Having had her way with me, she leaves the emptied husk of my carcass teetering at the table and moves on.
I felt like the victim of a drive-by shooting. "What just..happened?" I said with a weak, trembly voice. I looked around to see if anyone else had noticed the quiet but very thorough disembowelment that had just occurred. Nothing. It had looked, to anyone who'd care to notice, like any other cocktail party conversation--but I knew better. I had looked into those eyes. I'd seen. Oh, she was smiling all right, but I'm pretty damn sure you could have dragged a rusty butterknife across my carotid artery right there at the table and her expression would not have changed, maybe only the eyes, they'd roll over white as I geysered onto the chafing dishes.

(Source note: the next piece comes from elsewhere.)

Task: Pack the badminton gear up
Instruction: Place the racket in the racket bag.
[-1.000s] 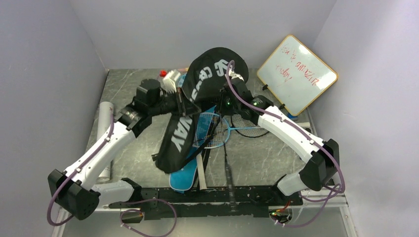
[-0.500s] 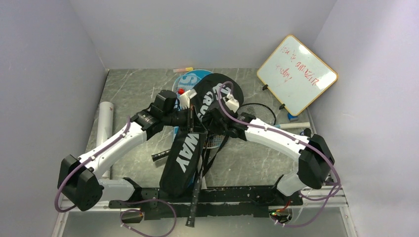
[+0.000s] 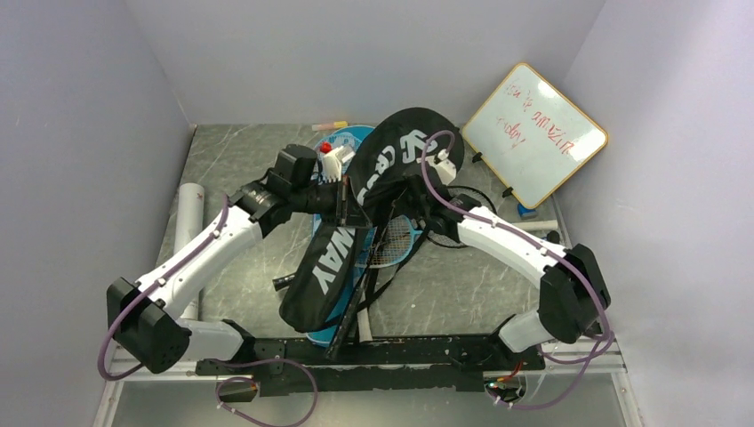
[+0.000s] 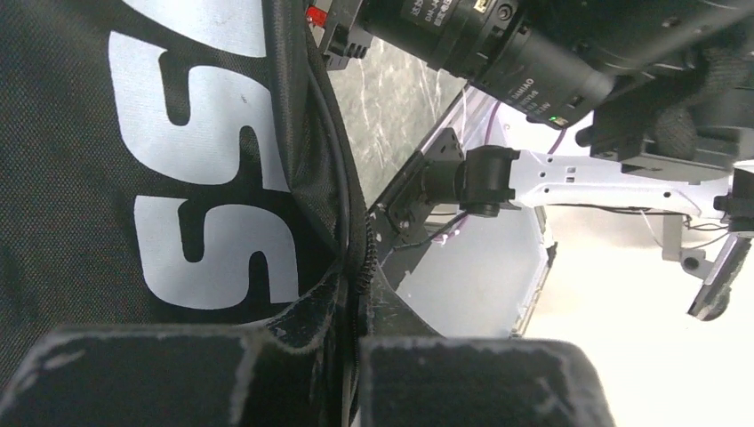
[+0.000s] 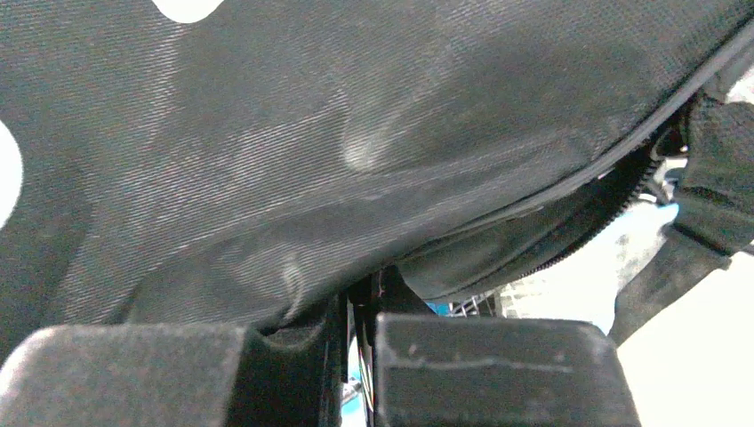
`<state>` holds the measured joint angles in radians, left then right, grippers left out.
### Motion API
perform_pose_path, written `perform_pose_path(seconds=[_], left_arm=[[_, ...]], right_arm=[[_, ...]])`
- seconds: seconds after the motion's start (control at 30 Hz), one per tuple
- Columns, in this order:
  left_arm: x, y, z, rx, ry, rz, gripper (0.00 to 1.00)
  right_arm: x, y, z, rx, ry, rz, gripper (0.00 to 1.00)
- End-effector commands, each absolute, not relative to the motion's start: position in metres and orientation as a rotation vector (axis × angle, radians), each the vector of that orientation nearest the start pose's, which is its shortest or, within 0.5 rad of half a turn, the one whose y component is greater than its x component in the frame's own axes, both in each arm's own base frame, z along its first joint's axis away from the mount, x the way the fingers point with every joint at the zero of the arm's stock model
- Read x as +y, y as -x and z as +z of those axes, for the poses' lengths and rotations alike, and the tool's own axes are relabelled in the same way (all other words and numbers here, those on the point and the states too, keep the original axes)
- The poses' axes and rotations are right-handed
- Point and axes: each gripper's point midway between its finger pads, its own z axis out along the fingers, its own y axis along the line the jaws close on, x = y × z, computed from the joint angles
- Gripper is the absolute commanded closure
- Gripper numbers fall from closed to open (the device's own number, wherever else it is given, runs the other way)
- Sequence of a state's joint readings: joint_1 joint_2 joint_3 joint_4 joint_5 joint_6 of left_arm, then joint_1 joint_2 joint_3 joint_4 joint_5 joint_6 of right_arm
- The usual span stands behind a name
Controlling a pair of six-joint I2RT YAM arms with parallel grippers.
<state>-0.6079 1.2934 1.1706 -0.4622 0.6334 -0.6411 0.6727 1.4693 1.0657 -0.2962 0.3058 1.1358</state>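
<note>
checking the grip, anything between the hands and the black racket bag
Nothing visible does: the left hand and right hand each pinch the black white-lettered racket-shaped bag's fabric directly.

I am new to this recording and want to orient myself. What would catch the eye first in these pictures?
A large black bag with white letters hangs over the middle of the table, pinched by the left gripper and the right gripper. A blue bag lies under it. A whiteboard with red writing leans in the far right corner.
</note>
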Motion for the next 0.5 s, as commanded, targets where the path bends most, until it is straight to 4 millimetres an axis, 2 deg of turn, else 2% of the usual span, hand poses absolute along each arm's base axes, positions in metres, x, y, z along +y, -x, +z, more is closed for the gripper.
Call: perform_pose_path(seconds=[0.0,0.17,0.23,0.33,0.47], left_arm=[[-0.287,-0.182,0.288,2.358,-0.571,-1.407,0.95],[-0.293,-0.172,0.315,2.250,-0.605,-1.655,0.95],[-0.295,-0.170,0.316,2.225,-0.611,-1.709,0.95],[-0.296,-0.172,0.294,2.261,-0.585,-1.709,0.95],[-0.290,-0.188,0.238,2.413,-0.557,-1.503,0.95]], right_arm=[[0.207,-0.390,0.210,1.960,-0.738,0.569,1.00],[0.192,-0.407,0.231,1.929,-0.748,0.559,1.00],[0.190,-0.410,0.235,1.923,-0.749,0.556,1.00],[0.195,-0.412,0.226,1.944,-0.754,0.565,0.98],[0.213,-0.412,0.181,2.060,-0.757,0.613,0.90]])
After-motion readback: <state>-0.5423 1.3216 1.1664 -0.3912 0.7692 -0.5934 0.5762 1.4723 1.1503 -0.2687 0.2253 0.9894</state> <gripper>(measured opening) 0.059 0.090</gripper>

As we say on the show all the time, "What have we learned today?"
I learned that were a nuclear weapon to fall on New York, I'm pretty sure that if no one else, Sandra Lee would survive to clamber out of the rubble. That if it came down to a fight over the last can of food, she would surely emerge the victor.

I learned that I am truly and deeply afraid of her. And I'm pretty sure she's a Democrat."


I met you years ago when you were on tour for your first book, Bone in the Throat, at a Macy’s. I was your food stylist. You were wonderful and couldn’t have been nicer.

I worked for “Sandy” for 18 months. I was one of her original food stylists, it was a long and tortured road. The Devil changes form –who knew he’d come as a blond "lifestylist" who loves plastic surgery and botox?

When I met her for the first time I should have noticed the blood seeping from the walls, the bats flying out of her hoohaa, or the 666 on her scalp, but as a small business owner with assistants to feed, I took the gig. What I learned is: If the devil doesn’t kill you, the Valium and vodka you take to sleep at night might.

Nothing you have said should be apologized for. She’d burn babies to be famous. She touched you to get your DNA under her nails. I’m burning candles and have called my priest so you're probably safe. I knew her when she was married to her first husband, she was a Republican shicksa converting to Juidaism. Oy vey!

Continued success to you. Don’t change a thing!